PROBLEM DESCRIPTION –
Exclude the images, then return every line below exactly as written.

DATA BLOCK –
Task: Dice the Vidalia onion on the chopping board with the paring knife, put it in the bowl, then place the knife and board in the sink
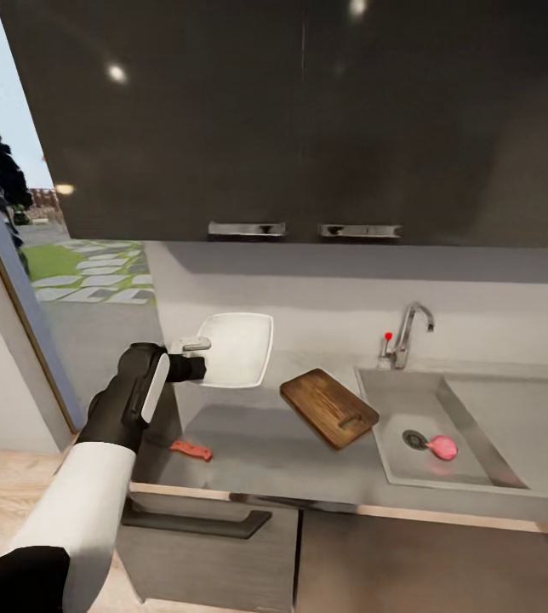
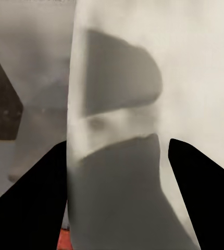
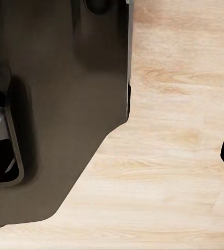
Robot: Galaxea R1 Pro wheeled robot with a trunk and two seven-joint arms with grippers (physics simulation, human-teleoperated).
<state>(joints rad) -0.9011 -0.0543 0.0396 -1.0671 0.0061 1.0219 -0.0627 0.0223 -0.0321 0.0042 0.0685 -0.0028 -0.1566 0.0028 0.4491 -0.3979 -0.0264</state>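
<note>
Nearest, left hand [image 1: 196, 358]: raised at the surface's left end, its dark fingers [image 2: 36, 203] closed on the near rim of the bowl [image 1: 238, 347], which looks lifted and tipped; likely gripped by the edge to move it nearer the board.
Right hand: hangs low beside the robot's dark base, over the pale wooden floor [image 3: 179, 156]; only one dark fingertip shows at the edge, so I cannot tell whether it is open or closed.
Paring knife [image 1: 191, 449]: lies flat near the front edge of the surface [image 1: 257, 451], below the left hand, untouched.
Chopping board [image 1: 328, 407]: flat and angled, between bowl and sink, ready for dicing.
Vidalia onion [image 1: 442, 447]: whole, resting in the sink [image 1: 393, 400] just beside the drain, so no cutting is done yet.
Faucet [image 1: 410, 328]: farthest, behind the sink.
</note>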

SOLVED EXERCISE –
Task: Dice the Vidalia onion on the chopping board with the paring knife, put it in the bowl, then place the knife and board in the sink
Robot: Galaxea R1 Pro wheeled robot with a trunk and two seven-joint arms with grippers (physics simulation, human-teleoperated).
<state>(joints rad) -0.9011 -0.0543 0.0396 -1.0671 0.0061 1.0219 -0.0627 0.0223 -0.0321 0.0042 0.0685 -0.0028 -0.1566 0.0028 0.4491 -0.3979 -0.0264</state>
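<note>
Nearest, left hand [image 1: 196, 358]: raised at the surface's left end, its dark fingers [image 2: 36, 203] closed on the near rim of the bowl [image 1: 238, 347], which looks lifted and tipped; likely gripped by the edge to move it nearer the board.
Right hand: hangs low beside the robot's dark base, over the pale wooden floor [image 3: 179, 156]; only one dark fingertip shows at the edge, so I cannot tell whether it is open or closed.
Paring knife [image 1: 191, 449]: lies flat near the front edge of the surface [image 1: 257, 451], below the left hand, untouched.
Chopping board [image 1: 328, 407]: flat and angled, between bowl and sink, ready for dicing.
Vidalia onion [image 1: 442, 447]: whole, resting in the sink [image 1: 393, 400] just beside the drain, so no cutting is done yet.
Faucet [image 1: 410, 328]: farthest, behind the sink.
</note>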

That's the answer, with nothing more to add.